Em seu discurso, ele afirmou que a medida representa uma forma de “justiça” para trabalhadores do setor de transporte. Segundo suas declarações, as penalidades teriam atingido pessoas que, na avaliação dele, exerciam o direito constitucional de manifestação.
“Sou caminhoneiro, e hoje o Congresso fez justiça para mim e para todos os meus irmãos de estrada”, declarou. Regivaldo também mencionou que as multas teriam ultrapassado cifras bilionárias e criticou a aplicação das sanções contra manifestantes.
Ele ainda destacou que a proposta de anistia ainda precisa avançar no Senado Federal para se tornar definitiva.
“A medida ainda vai para o Senado, mas é um passo importante”, afirmou.

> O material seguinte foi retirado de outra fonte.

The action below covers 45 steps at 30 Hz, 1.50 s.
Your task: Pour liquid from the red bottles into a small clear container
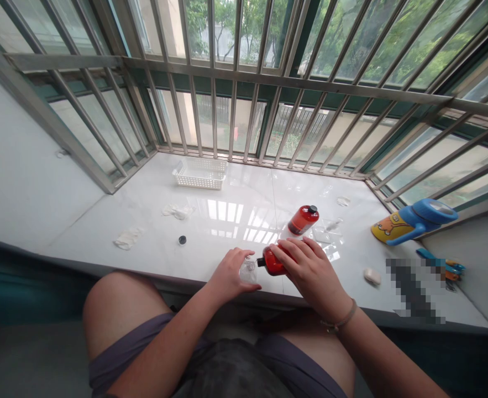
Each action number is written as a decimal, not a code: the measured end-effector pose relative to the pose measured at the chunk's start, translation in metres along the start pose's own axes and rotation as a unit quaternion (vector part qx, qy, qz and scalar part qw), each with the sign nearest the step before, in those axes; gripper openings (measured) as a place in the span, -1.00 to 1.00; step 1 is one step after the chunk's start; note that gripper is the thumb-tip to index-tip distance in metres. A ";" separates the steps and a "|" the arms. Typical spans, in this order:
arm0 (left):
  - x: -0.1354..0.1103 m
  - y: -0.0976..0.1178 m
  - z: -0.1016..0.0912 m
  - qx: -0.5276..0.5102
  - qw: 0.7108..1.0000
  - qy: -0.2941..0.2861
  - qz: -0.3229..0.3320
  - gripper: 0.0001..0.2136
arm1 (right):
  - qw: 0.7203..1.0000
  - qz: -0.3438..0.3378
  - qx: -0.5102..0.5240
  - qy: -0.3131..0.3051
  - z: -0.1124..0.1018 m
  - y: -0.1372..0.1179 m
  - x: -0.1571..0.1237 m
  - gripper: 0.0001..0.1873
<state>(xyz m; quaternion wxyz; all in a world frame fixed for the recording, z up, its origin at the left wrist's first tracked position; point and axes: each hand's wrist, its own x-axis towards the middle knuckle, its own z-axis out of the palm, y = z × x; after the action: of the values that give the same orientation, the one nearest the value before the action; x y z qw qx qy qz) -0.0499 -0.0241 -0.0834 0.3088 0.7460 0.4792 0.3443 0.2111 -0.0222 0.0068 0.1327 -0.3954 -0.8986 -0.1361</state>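
Note:
My left hand (233, 272) is closed around a small clear container (248, 270) near the front edge of the white sill. Tipped on its side, a red bottle (273, 262) with a black neck is gripped from above by my right hand (305, 265). The bottle's neck points left at the clear container's top, almost touching it; whether liquid flows I cannot tell. Behind them stands a second red bottle (303, 220) with a black cap on. A loose black cap (182, 240) lies to the left of my hands.
A white perforated basket (200, 176) sits at the back left. Crumpled tissues (129, 237) lie on the left. To the right are a blue and yellow tumbler (412, 221), a white earbud-like case (372, 276) and clear plastic pieces (327, 230). Metal bars (244, 72) close off the back.

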 end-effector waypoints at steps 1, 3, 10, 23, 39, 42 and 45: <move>0.000 0.000 0.000 -0.001 1.000 0.001 0.000 -0.17 | 1.000 0.000 0.000 0.001 0.000 0.000 0.000 -0.43; 0.000 0.000 0.000 -0.002 1.000 0.001 -0.001 -0.16 | 1.000 0.000 -0.002 0.001 -0.001 0.000 0.000 -0.44; 0.000 0.000 -0.001 0.000 1.000 -0.004 -0.004 -0.16 | 1.000 -0.003 -0.008 0.003 -0.002 0.000 0.001 -0.45; -0.001 -0.001 0.001 0.006 1.000 0.000 0.000 -0.17 | 1.000 -0.007 -0.019 0.009 -0.004 0.000 0.002 -0.46; -0.001 0.000 -0.001 -0.001 1.000 0.005 0.001 -0.17 | 0.999 -0.016 -0.024 0.020 -0.010 -0.001 0.005 -0.41; -0.001 0.000 0.000 -0.001 1.000 0.000 -0.007 -0.16 | 0.999 -0.014 -0.026 0.013 -0.011 -0.001 0.006 -0.42; -0.001 -0.002 0.001 -0.003 1.000 -0.003 -0.012 -0.17 | 0.999 -0.016 -0.027 0.009 -0.012 -0.001 0.006 -0.41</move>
<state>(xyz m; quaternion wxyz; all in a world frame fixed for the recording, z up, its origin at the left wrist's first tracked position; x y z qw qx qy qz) -0.0507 -0.0244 -0.0855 0.3165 0.7406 0.4861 0.3393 0.2085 -0.0229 0.0200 0.1279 -0.3836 -0.8994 -0.1661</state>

Durante o pronunciamento, Regivaldo relacionou o tema a debates mais amplos sobre justiça e punição no país, dizendo que, em sua visão, há diferentes formas de impunidade no sistema. Ele afirmou que o Estado teria utilizado seu poder para punir manifestantes, o que classificou como “perseguição”, segundo sua fala.
O caso segue em discussão no Congresso Nacional e ainda depende de novas etapas legislativas para eventual aprovação final.